**What to work on**
Reproduce every record below exactly as written, leaving out any pictures.

○ ○ ○ ○ ○ ○ ○

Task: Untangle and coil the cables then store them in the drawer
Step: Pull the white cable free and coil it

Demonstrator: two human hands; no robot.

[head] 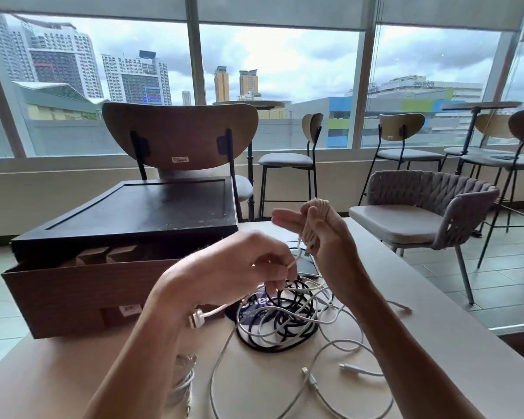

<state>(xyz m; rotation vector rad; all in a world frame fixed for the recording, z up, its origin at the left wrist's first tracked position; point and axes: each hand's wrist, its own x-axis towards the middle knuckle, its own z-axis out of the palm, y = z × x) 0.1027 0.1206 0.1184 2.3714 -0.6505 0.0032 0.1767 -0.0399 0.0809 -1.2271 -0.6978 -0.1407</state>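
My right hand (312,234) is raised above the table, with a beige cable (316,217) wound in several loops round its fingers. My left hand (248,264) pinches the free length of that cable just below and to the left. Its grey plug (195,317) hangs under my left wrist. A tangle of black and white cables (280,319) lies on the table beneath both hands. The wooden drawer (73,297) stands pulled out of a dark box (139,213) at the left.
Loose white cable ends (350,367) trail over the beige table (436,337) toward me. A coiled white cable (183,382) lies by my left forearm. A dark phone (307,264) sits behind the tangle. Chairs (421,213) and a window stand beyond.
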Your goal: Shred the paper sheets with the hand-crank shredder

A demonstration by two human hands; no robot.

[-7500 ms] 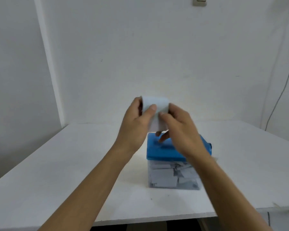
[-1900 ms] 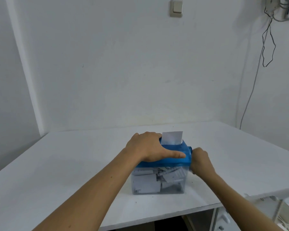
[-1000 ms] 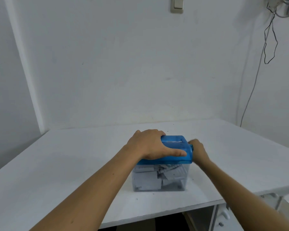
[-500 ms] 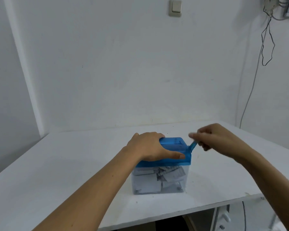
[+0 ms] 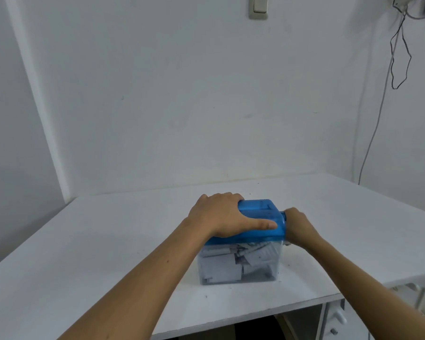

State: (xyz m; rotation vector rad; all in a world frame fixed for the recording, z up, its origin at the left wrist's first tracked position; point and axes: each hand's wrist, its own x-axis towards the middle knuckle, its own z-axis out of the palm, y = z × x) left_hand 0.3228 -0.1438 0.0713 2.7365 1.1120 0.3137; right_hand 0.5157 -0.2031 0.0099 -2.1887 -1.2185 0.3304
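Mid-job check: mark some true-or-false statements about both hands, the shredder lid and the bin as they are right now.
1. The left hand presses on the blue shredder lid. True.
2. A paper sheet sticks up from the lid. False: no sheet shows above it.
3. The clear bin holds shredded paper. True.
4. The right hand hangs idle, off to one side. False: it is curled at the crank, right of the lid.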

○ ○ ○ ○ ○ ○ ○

**The completed task**
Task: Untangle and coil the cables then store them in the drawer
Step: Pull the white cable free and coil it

Demonstrator: two human hands; no robot.

[head] 

<state>(xyz m; rotation vector rad; all in a world frame fixed for the recording, z up, its origin at the left wrist's first tracked position; point and axes: each hand's wrist, its own x-axis towards the middle knuckle, its own z-axis out of the palm, y = z × x) 0.1027 0.1206 0.1184 2.3714 -0.6505 0.0032 0.1767 -0.0399 0.0809 -1.2271 -0.6978 -0.1407</state>
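My right hand (312,234) is raised above the table, with a beige cable (316,217) wound in several loops round its fingers. My left hand (248,264) pinches the free length of that cable just below and to the left. Its grey plug (195,317) hangs under my left wrist. A tangle of black and white cables (280,319) lies on the table beneath both hands. The wooden drawer (73,297) stands pulled out of a dark box (139,213) at the left.
Loose white cable ends (350,367) trail over the beige table (436,337) toward me. A coiled white cable (183,382) lies by my left forearm. A dark phone (307,264) sits behind the tangle. Chairs (421,213) and a window stand beyond.
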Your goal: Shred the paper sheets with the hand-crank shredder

A demonstration by two human hands; no robot.

[-7500 ms] 
[-1900 ms] 
[-1000 ms] 
[-500 ms] 
[+0 ms] 

State: (xyz m; rotation vector rad; all in a world frame fixed for the recording, z up, its origin at the left wrist's first tracked position; point and axes: each hand's wrist, its own x-axis towards the middle knuckle, its own z-axis out of the palm, y = z × x) left_hand 0.3228 -0.1438 0.0713 2.7365 1.1120 0.3137; right_hand 0.5157 -0.2031 0.0099 -2.1887 -1.2185 0.3304
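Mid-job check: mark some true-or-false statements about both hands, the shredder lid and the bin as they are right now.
1. The left hand presses on the blue shredder lid. True.
2. A paper sheet sticks up from the lid. False: no sheet shows above it.
3. The clear bin holds shredded paper. True.
4. The right hand hangs idle, off to one side. False: it is curled at the crank, right of the lid.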

The output for this exercise is now complete.